I’m not here to develop a model and pile on data to prove that the Presidential Election has the ability to direct the course of the market for the better part of a year. A lot of factors exist that have the ability to move the market and any election (small or large) does not occur in a vacuum. Keep this in mind as you look at the chart below.
The chart below looks at Presidential Elections from 1988 through 2016. The election is held on the first full week of November. The chart goes to the end of November. What I notice is that many election years are pretty darn tame. In just about every line chartered the first half to two-thirds of the period is rather dull. In our current year, the price changes we’ve seen are rather uncharacteristic compared to the other election years.

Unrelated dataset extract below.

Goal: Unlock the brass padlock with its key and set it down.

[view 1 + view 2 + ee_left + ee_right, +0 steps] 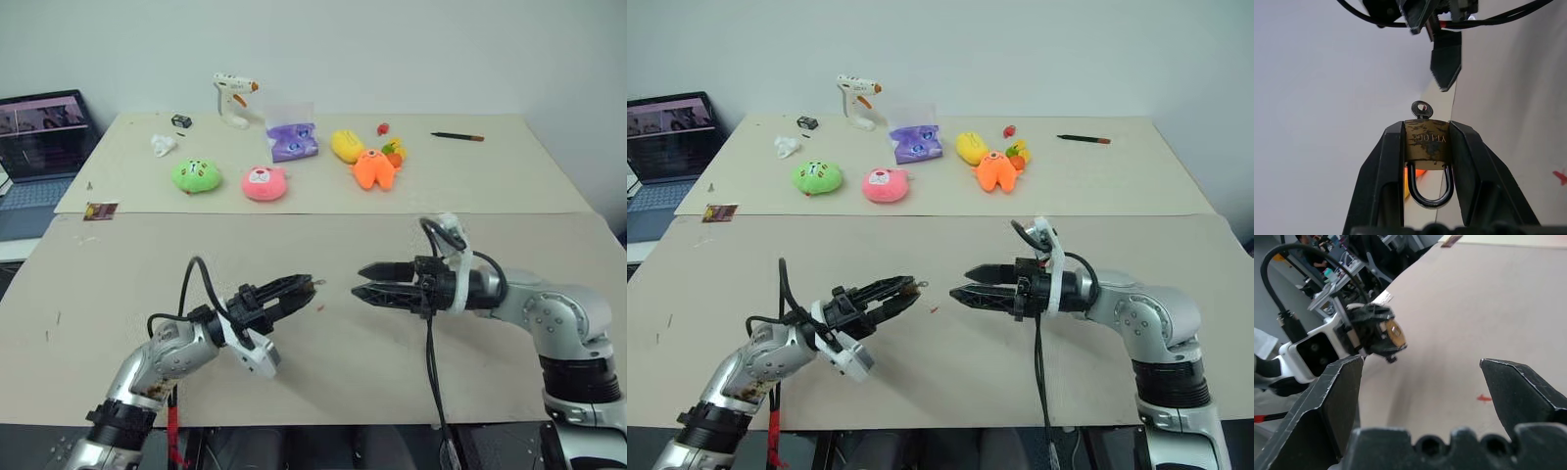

Also, the ’08 election was uncharacteristic because it marked a period of time when the market fell apart (Great Recession). This would be one of those external factors that’s beyond any election.
My two takeaways from this simple chart
- The potential for greater market volatility should increase as we move closer to the election.
- The market is likely to stay pretty range bound until near or after the election. (Though the range set in the first four months of this year is pretty wide.)